What needs to be done: From the entries below, output the line with "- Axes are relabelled" and each following line up to and including the line with "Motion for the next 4", exactly as written.
───── Materials provided ─────
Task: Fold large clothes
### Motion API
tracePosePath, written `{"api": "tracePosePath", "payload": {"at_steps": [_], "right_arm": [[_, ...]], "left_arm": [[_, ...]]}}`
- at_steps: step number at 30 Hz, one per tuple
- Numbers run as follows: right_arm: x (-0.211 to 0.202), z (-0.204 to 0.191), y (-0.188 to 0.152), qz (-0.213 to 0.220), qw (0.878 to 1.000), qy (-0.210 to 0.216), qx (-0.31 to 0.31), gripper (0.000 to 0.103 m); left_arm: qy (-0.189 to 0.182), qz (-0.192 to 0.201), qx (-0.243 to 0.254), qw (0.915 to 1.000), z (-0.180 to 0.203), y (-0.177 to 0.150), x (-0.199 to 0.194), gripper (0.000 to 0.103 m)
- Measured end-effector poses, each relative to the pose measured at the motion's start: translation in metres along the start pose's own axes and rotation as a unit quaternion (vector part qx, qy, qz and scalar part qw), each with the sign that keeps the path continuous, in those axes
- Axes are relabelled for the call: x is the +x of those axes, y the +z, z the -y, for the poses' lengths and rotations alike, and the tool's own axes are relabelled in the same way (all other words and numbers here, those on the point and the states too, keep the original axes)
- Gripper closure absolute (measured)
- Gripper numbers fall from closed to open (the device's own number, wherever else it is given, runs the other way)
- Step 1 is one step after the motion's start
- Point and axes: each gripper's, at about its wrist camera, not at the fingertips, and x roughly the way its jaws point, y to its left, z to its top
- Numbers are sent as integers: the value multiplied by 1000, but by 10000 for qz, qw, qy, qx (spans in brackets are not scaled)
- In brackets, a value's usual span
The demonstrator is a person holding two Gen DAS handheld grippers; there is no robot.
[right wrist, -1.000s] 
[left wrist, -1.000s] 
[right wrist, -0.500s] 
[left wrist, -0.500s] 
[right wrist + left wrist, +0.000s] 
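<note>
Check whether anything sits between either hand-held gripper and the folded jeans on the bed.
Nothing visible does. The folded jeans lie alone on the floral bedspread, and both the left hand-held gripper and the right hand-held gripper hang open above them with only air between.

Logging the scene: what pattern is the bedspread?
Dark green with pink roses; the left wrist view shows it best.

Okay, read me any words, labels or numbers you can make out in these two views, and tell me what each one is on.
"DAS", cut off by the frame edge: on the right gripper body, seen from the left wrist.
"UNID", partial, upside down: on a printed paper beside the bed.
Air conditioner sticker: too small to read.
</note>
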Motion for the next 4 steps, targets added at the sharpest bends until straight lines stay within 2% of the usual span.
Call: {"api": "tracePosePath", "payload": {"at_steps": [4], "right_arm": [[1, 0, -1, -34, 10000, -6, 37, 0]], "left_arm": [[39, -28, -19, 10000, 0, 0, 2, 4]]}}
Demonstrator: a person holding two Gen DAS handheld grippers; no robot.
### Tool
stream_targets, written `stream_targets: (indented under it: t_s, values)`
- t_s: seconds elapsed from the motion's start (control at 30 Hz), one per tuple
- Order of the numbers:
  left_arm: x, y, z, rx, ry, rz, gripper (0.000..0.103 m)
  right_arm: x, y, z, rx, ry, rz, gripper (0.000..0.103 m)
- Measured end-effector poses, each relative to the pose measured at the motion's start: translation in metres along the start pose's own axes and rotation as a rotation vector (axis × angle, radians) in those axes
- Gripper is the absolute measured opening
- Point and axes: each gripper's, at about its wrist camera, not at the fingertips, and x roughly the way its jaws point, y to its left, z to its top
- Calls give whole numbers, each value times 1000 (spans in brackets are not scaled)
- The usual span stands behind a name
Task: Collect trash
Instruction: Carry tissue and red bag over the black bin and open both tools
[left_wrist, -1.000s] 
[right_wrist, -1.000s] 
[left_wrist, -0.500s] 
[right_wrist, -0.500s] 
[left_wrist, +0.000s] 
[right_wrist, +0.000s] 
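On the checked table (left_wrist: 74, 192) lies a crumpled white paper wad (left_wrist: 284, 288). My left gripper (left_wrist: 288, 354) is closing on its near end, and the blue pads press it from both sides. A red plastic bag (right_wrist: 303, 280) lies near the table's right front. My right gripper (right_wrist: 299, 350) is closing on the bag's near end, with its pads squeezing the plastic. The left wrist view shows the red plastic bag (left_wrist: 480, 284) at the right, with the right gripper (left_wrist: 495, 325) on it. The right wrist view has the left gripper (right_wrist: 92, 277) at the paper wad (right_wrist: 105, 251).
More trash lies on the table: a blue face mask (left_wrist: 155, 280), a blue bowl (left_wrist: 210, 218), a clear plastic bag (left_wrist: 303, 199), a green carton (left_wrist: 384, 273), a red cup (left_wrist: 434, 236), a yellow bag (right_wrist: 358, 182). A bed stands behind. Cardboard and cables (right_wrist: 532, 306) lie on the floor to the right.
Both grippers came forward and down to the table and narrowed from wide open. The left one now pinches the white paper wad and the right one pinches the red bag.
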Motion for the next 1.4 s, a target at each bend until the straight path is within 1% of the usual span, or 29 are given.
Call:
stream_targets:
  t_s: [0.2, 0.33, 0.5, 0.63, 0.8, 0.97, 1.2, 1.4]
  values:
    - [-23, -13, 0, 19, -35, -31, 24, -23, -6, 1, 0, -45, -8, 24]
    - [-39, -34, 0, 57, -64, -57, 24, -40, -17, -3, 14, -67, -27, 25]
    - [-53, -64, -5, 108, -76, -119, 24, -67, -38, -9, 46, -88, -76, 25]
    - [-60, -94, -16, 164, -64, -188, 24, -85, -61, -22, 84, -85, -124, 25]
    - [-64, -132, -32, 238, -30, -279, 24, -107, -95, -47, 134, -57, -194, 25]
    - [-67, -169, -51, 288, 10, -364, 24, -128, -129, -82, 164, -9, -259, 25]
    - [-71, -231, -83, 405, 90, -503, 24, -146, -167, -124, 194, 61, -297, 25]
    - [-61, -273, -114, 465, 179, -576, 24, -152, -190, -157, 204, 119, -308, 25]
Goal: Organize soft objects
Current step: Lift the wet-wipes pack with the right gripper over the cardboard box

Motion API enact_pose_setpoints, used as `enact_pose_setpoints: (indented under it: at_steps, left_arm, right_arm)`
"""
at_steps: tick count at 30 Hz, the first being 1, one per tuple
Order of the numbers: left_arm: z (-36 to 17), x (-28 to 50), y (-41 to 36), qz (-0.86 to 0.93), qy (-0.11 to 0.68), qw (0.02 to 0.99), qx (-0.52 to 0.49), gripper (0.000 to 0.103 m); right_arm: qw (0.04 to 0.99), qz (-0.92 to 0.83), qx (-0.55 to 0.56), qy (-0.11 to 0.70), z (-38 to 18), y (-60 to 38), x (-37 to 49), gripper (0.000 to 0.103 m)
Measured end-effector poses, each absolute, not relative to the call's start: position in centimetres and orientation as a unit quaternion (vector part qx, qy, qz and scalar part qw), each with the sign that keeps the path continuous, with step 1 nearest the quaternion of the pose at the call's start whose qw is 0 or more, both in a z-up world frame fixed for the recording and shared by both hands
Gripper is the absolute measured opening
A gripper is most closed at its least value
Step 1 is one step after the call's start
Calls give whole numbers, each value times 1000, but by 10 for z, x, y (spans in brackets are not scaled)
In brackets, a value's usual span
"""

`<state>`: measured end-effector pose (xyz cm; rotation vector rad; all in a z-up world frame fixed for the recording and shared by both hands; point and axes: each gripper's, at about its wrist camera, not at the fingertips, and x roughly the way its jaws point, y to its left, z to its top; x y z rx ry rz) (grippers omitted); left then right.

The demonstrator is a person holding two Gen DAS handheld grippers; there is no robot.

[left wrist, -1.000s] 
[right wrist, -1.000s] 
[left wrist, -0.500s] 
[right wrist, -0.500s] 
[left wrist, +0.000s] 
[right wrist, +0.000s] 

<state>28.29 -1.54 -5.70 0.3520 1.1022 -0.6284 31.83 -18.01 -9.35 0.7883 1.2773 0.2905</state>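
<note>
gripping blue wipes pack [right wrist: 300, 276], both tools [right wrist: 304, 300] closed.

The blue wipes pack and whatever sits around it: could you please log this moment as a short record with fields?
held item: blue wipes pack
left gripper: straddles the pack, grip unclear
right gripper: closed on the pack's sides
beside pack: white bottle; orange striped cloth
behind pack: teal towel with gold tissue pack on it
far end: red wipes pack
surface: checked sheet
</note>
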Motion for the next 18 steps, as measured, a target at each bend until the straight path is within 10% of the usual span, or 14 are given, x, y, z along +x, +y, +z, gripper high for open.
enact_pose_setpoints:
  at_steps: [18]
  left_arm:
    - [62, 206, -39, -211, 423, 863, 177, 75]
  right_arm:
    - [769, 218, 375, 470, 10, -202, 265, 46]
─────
Written solution:
- Axes are relabelled for the call: x is the +x of those axes, y the +z, z the -y, for the poses' lengths and rotations alike, and the tool's own axes are relabelled in the same way (all other words and numbers here, those on the point and the states too, keep the original axes)
- Gripper closure absolute (measured)
- Gripper numbers fall from closed to open (the device's own number, wherever else it is given, runs the other way)
- Step 1 is one step after the motion's start
- Point and axes: each gripper's, at about its wrist camera, not at the fingertips, and x roughly the way its jaws point, y to its left, z to its top
- Numbers are sent as integers: the value multiplied by 1000, but by 10000 for qz, qw, qy, qx (spans in brackets are not scaled)
- In brackets, a value's usual span
The demonstrator is a person holding two Gen DAS handheld grippers; there is no robot.
[right wrist, -1.000s] 
[left wrist, -1.000s] 
[right wrist, -0.500s] 
[left wrist, -0.500s] 
[right wrist + left wrist, +0.000s] 
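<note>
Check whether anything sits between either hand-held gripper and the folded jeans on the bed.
Nothing visible does. The folded jeans lie alone on the floral bedspread, and both the left hand-held gripper and the right hand-held gripper hang open above them with only air between.

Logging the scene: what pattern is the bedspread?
Dark green with pink roses; the left wrist view shows it best.

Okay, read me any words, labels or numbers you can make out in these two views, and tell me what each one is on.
"DAS", cut off by the frame edge: on the right gripper body, seen from the left wrist.
"UNID", partial, upside down: on a printed paper beside the bed.
Air conditioner sticker: too small to read.
</note>
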Motion for the next 4 steps, targets added at the sharpest bends until straight lines stay within 2% of the usual span.

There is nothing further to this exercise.